§ **Task to complete**
Copy the records word for word. Pictures do not go in.

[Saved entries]
========
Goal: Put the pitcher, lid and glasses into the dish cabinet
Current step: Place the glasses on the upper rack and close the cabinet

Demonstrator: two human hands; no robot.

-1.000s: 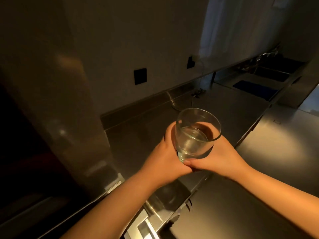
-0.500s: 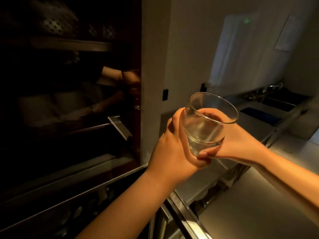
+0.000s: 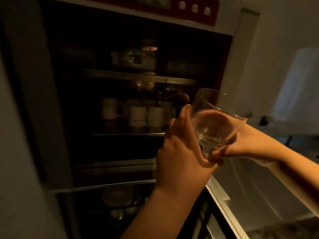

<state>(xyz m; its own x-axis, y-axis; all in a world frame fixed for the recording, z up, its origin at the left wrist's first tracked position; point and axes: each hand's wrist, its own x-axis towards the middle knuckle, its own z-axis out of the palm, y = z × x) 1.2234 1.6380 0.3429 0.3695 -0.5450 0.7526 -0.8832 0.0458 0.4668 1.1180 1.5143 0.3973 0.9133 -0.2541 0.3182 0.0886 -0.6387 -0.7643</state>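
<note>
Both hands, left hand (image 3: 181, 152) and right hand (image 3: 245, 144), grip tilted glass (image 3: 217, 121) before dish cabinet (image 3: 120, 100); could clip the crowded mugs (image 3: 138, 114) on the shelf

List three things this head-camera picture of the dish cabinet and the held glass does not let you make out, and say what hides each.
1. Head view: the base of the glass is covered by the left hand and right hand.
2. Head view: items on the dish cabinet top shelf are lost in darkness; only white mugs read clearly.
3. Head view: pitcher and lid cannot be found, outside the frame or lost in shadow.
</note>
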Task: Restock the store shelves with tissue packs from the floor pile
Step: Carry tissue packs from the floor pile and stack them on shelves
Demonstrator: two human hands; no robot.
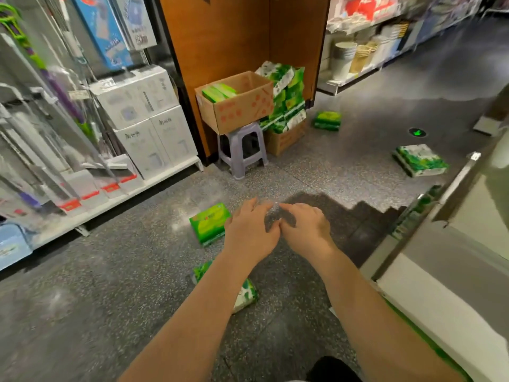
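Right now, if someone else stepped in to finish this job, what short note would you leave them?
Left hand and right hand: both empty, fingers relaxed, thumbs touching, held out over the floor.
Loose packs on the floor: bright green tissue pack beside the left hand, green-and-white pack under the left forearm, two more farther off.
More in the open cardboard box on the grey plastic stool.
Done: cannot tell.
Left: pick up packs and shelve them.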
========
§ **Exercise output**
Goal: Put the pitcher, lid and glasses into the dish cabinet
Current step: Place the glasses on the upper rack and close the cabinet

Demonstrator: two human hands; no robot.

-1.000s: 
-0.500s: 
+0.000s: 

<state>(xyz m; its own x-axis, y-axis; all in a world frame fixed for the recording, z up, its origin at the left wrist's first tracked position; point and axes: each hand's wrist, its own x-axis towards the middle knuckle, its own z-axis out of the palm, y = z × x) 1.2234 1.6380 0.3429 0.3695 -0.5450 0.7526 -0.8832 0.0458 0.4668 1.1180 1.5143 0.3973 0.9133 -0.2541 0.3182 0.0886 -0.6387 -0.7643</state>
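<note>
Both hands, left hand (image 3: 181, 152) and right hand (image 3: 245, 144), grip tilted glass (image 3: 217, 121) before dish cabinet (image 3: 120, 100); could clip the crowded mugs (image 3: 138, 114) on the shelf

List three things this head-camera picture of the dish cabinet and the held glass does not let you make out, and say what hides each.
1. Head view: the base of the glass is covered by the left hand and right hand.
2. Head view: items on the dish cabinet top shelf are lost in darkness; only white mugs read clearly.
3. Head view: pitcher and lid cannot be found, outside the frame or lost in shadow.
</note>
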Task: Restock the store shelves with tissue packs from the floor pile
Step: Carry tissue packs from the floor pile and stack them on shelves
Demonstrator: two human hands; no robot.
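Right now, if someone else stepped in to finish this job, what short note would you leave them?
Left hand and right hand: both empty, fingers relaxed, thumbs touching, held out over the floor.
Loose packs on the floor: bright green tissue pack beside the left hand, green-and-white pack under the left forearm, two more farther off.
More in the open cardboard box on the grey plastic stool.
Done: cannot tell.
Left: pick up packs and shelve them.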

The output above is complete.